PURPOSE: This randomized phase I/II trial is studying the best dose of bevacizumab when given together with sorafenib as first-line therapy in treating patients with locally advanced or metastatic liver cancer.(Phase I closed to accrual as of 11/03/2010)
Conditions: Liver Cancer
Intervention / Treatment:
BIOLOGICAL: bevacizumab, DRUG: sorafenib tosylate
Location: United States
Study Design and Phases
Study Type: INTERVENTIONAL
Phase: PHASE1, PHASE2
Primary Purpose: TREATMENT
Allocation: RANDOMIZED
Interventional Model: PARALLEL
Masking: NONE | DISEASE CHARACTERISTICS:
* Histologically or cytologically confirmed hepatocellular carcinoma
* Locally advanced or metastatic disease that is not amenable to treatment with surgery or to orthotopic liver transplant
* Child Pugh class A or B7 disease
* Measurable disease
* No mixed cholangiocarcinoma/hepatocellular carcinoma
* No current or previously resected brain metastases
PATIENT CHARACTERISTICS:
* ECOG performance status 0-1
* Life expectancy ≥ 3 months
* ANC ≥ 1,200/mm³
* Platelet count ≥ 75,000/mm³
* Hemoglobin ≥ 9.0 g/dL
* Total bilirubin ≤ 1.5 times upper limit of normal (ULN)
* AST ≤ 5 times ULN
* Alkaline phosphatase ≤ 5 times ULN
* Urine protein ≤ 1+ by urine protein:creatinine ratio OR 24-hour urine protein \< 1 g
* QTc interval ≤ 500 msec on baseline EKG
* Not pregnant or nursing
* Negative pregnancy test
* Fertile patients must use effective contraception during and for ≥ 2 weeks after sorafenib tosylate and 6 months after bevacizumab
* None of the following risk factors for decreased LVEF:
* Prior treatment with anthracyclines
* History of myocardial infarction within the past 12 months
* No uncontrolled hypertension (defined as systolic blood pressure \[BP\] \> 150 mm Hg or diastolic BP \> 100 mm Hg) despite optimal medical management
* No New York Heart Association class III-IV congestive heart failure
* No cardiac ventricular arrhythmias requiring antiarrhythmic therapy
* No history of hypertensive crisis or hypertensive encephalopathy
* No cardiac ventricular arrhythmia requiring anti-arrhythmic therapy within the past 6 months
* None of the following within the past 6 months:
* Transient ischemic attack
* Cerebrovascular accident
* Unstable angina or angina
* Clinically significant peripheral artery disease (i.e., claudication in less than one block) or any other arterial thrombotic event
* Abdominal fistula, gastrointestinal perforation, or intra-abdominal abscess
* Significant vascular disease (e.g., aortic aneurysm, aortic dissection) or recent peripheral arterial thrombosis
* No active or recent history of hemoptysis (≥ ½ teaspoon of bright red blood per episode) within the past 30 days
* No evidence of bleeding diathesis (greater than normal risk of bleeding) or coagulopathy (in the absence of therapeutic anticoagulation)

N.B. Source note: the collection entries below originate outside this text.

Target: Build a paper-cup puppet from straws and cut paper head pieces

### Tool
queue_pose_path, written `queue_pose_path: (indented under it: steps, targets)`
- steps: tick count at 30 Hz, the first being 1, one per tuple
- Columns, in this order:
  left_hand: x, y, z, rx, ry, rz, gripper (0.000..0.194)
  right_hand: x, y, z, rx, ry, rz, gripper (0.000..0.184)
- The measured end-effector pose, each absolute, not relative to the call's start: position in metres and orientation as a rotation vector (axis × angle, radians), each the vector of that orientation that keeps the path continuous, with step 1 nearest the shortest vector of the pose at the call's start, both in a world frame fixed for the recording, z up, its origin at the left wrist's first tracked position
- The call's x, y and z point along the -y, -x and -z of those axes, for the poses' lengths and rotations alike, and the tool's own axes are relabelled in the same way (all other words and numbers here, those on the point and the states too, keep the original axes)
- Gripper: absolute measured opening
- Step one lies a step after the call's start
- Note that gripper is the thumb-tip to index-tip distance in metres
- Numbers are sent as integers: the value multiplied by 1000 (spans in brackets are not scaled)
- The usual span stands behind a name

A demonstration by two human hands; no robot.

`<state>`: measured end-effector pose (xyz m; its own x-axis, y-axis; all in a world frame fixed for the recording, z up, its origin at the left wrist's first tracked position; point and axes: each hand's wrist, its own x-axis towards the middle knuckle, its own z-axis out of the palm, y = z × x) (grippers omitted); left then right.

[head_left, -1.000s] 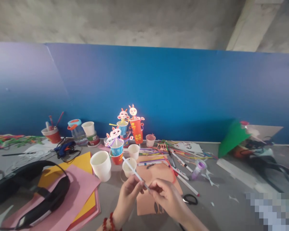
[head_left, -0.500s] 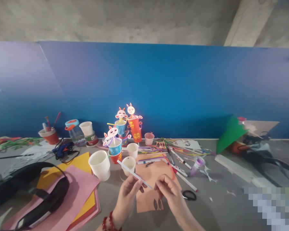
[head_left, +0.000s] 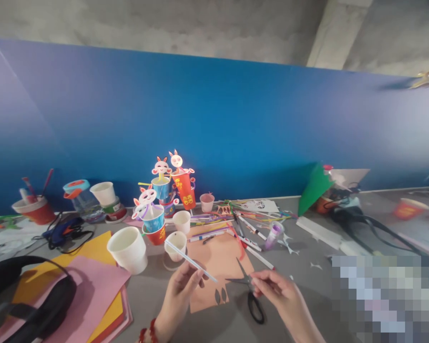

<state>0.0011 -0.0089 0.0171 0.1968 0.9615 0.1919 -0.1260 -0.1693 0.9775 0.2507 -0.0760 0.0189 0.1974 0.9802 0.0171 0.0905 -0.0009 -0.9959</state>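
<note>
Straw work, judged to be partly advanced. The left hand [head_left: 180,290], its thumb and fingers pinched together, held the straw [head_left: 186,257] aslant, its upper end overlapping a white cup [head_left: 180,239] in the view. The right hand [head_left: 277,290], its fingers drawn in around the upper handles, gripped the scissors [head_left: 250,286]; the exact grip was partly hidden. Their blades stood parted, apart from the straw's lower end. Apparently finished were three rabbit-faced figures [head_left: 148,196] in printed cups [head_left: 184,190] and two leaf-shaped openings in the orange sheet [head_left: 214,262]. Apparently unfinished was the straw, joined to nothing visible.
</note>
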Motion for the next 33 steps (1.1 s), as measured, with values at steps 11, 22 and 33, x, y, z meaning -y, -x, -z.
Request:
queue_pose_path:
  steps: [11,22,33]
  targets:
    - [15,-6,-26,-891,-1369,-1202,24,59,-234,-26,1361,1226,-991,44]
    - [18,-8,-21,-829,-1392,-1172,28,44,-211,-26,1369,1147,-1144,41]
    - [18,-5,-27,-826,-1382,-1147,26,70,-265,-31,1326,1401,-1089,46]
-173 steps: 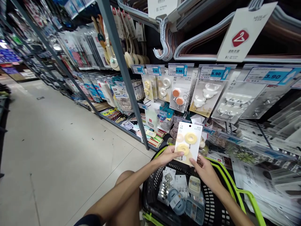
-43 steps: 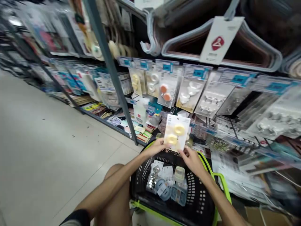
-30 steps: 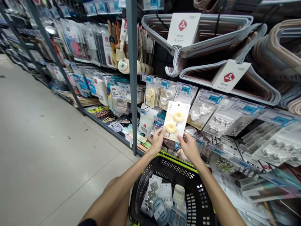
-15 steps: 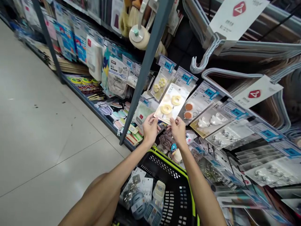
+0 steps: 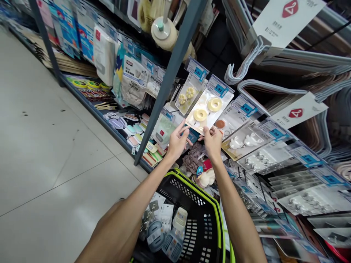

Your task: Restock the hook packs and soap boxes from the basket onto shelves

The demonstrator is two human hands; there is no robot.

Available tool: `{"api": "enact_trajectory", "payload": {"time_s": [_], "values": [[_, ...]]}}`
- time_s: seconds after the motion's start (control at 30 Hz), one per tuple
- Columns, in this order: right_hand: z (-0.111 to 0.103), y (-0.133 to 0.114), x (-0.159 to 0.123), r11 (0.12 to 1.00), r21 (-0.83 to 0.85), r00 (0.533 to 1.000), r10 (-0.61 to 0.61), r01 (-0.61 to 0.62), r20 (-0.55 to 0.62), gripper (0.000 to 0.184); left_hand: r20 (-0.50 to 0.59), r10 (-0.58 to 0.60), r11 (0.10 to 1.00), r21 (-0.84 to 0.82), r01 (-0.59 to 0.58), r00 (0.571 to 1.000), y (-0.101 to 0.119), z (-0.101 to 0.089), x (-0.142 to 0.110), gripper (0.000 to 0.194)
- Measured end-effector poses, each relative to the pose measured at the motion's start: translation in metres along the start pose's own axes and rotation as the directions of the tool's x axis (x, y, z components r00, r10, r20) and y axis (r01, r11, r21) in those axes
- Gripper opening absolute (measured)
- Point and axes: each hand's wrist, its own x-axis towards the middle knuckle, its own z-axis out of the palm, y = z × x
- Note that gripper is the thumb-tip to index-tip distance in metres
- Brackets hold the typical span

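A clear-and-white blister pack of two yellow ring-shaped hooks [image 5: 207, 109] hangs tilted beneath a 6.90 price tag on the rack. My right hand [image 5: 212, 143] pinches its lower edge, thumb in front and fingers partly hidden behind. At the pack's lower left corner is my left hand [image 5: 177, 143], its fingers apart; whether a fingertip touches the card I cannot tell. Just left hangs a pack of yellow flower-shaped hooks [image 5: 186, 95]. To the right is a pack with orange round pieces [image 5: 220, 125], partly covered by my right hand.
Below my arms stands a black shopping basket [image 5: 196, 233] with a lime rim, holding several packaged goods. A grey shelf post [image 5: 171, 73] rises left of the hands. Metal hangers [image 5: 244, 69] jut out at upper right. Pale tiled floor [image 5: 60, 153] lies at left.
The ring-hook pack has moved up and back, and its top is now behind the price tag. My left hand has loosened from its corner; my right still pinches it.
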Motion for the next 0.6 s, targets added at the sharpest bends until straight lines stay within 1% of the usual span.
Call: {"api": "enact_trajectory", "payload": {"time_s": [0.17,0.33,0.4,0.5,0.6], "values": [[0.005,-0.009,-0.003,1.000,0.014,1.000,0.002,-0.002,0.026,0.029,-0.036,-0.020,1.000,-0.003,0.020,0.999,0.007,-0.006,0.001,0.079],[0.009,-0.010,0.003,0.998,-0.018,0.998,0.067,-0.067,-0.005,0.016,0.014,-0.029,0.999,0.023,0.029,0.999,0.008,-0.007,0.004,0.078],[0.013,-0.008,0.009,0.991,-0.092,0.995,0.090,-0.093,-0.034,0.013,0.028,-0.048,0.999,0.022,0.047,0.998,0.005,-0.006,0.005,0.078],[0.021,-0.003,0.021,0.960,-0.246,0.990,0.121,-0.135,-0.072,0.013,0.015,-0.066,0.998,0.018,0.066,0.998,0.001,-0.005,0.003,0.076],[0.028,0.003,0.032,0.911,-0.336,0.971,0.218,-0.239,-0.100,0.019,0.001,-0.086,0.996,0.020,0.086,0.996,0.001,-0.006,-0.003,0.073]]}}
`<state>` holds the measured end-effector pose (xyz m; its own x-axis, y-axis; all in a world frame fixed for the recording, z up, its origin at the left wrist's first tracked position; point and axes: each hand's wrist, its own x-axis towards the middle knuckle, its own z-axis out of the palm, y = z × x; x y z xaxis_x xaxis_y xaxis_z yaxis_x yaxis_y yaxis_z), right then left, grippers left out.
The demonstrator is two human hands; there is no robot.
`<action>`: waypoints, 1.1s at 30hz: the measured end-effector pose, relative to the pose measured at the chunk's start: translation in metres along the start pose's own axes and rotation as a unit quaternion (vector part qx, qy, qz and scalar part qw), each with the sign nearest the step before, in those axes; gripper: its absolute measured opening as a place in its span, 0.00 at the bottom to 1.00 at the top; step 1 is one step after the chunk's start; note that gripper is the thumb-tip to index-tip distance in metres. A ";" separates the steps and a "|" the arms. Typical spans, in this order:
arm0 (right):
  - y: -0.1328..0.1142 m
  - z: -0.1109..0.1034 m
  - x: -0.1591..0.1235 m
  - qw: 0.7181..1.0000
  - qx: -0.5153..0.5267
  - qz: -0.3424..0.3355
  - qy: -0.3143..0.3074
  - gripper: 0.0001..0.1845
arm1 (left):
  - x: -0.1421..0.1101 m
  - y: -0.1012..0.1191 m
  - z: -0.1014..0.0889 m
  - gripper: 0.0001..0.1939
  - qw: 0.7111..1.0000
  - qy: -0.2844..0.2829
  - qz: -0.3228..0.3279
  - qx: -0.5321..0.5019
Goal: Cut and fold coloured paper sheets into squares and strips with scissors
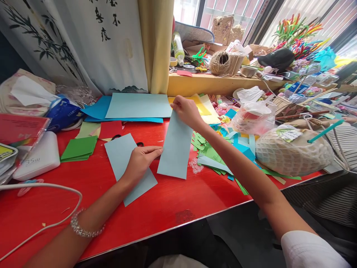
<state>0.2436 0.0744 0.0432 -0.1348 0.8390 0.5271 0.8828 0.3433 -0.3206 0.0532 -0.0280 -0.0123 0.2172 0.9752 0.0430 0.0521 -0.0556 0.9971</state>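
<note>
My right hand [186,110] pinches the top edge of a light blue paper strip [175,149] and holds it up over the red table [97,208]. My left hand [142,159] touches the strip's left edge with closed fingers. It rests on a second light blue paper piece [118,156] that lies flat on the table. Black scissors [117,137] lie partly hidden behind that piece.
A large light blue sheet [138,105] over darker blue paper lies at the back. Green paper squares [79,148] sit at the left, beside a white box [39,158]. Green and blue scraps [217,152], a netted bundle [292,152] and plastic bags crowd the right. A white cable [55,190] crosses the front left.
</note>
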 end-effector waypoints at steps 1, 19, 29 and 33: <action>0.004 -0.004 0.002 1.000 -0.002 0.006 0.006 0.08 | 0.000 0.000 0.000 0.10 1.000 -0.009 0.002 0.006; 0.046 -0.045 0.025 0.996 0.081 0.028 0.007 0.12 | -0.013 0.007 0.004 0.08 0.981 -0.036 0.143 0.128; -0.006 -0.006 -0.005 0.850 0.265 0.089 -0.447 0.11 | 0.006 -0.002 -0.003 0.19 0.998 0.008 -0.008 -0.058; -0.027 0.013 -0.021 0.840 0.302 0.063 -0.446 0.13 | 0.006 -0.002 -0.002 0.16 0.999 0.031 -0.024 -0.016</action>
<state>0.2164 0.0528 0.0304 -0.5785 0.7748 -0.2552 0.5629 0.1527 -0.8123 0.0522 -0.0211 -0.0142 0.1553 0.9879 -0.0021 0.0300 -0.0026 0.9995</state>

* No significant traumatic injury within the past 4 weeks
* No serious or non-healing wound, ulcer, or bone fracture
* No uncontrolled intercurrent illness, including, but not limited to, ongoing or active infection, or psychiatric illness/social situations that would limit compliance with study requirements
* No other active malignancy within the past 3 years, except nonmelanotic skin cancer or carcinoma in situ of the cervix
* No comorbid systemic illnesses or other severe concurrent disease which, in the judgment of the investigator, would make the patient inappropriate for entry into this study or interfere significantly with the proper assessment of safety and toxicity of the prescribed regimens
* No history of allergic reactions attributed to compounds of similar chemical or biologic composition to bevacizumab or sorafenib tosylate
PRIOR CONCURRENT THERAPY:
* No prior systemic chemotherapy regimens for hepatocellular carcinoma
* No prior external beam radiation to the primary site
* No prior central thoracic radiation therapy (RT), including RT to the heart
* No prior radiation (if given for another malignancy) to ≥ 25% of the bone marrow
* At least 6 weeks since prior chemoembolization, radioembolization, radiofrequency ablation, or other local ablative therapies
* More than 4 weeks since prior biologic, hormonal, or immune therapy
* More than 4 weeks since prior and no concurrent major surgical procedure or open biopsy
* More than 7 days since prior core biopsy or other minor surgical procedure (placement of a vascular access device allowed)
* No concurrent investigational agent which would be considered as a treatment for the primary neoplasm
* No concurrent anticoagulants, except low-dose warfarin or heparin for deep venous thrombosis prophylaxis
* No other concurrent treatment for prior malignancy (other than hormonal therapy) | 6,265 |
Study Objectives
Background:
- TRC105 is an experimental cancer drug. It is designed to slow or stop the growth of tumors. It does this by preventing the growth of new blood vessels that feed these tumors. People with hepatocellular carcinoma (or liver cancer) sometimes do not respond to standard treatments. This includes the cancer drug sorafenib.
Objectives:
- To test the safety and effectiveness of TRC105 to treat liver cancer that has not responded to standard therapy.
Eligibility:
* People at least 18 years of age who have hepatocellular carcinoma (or liver cancer) that has not responded to standard therapy. Participants also will not be eligible for a liver transplant.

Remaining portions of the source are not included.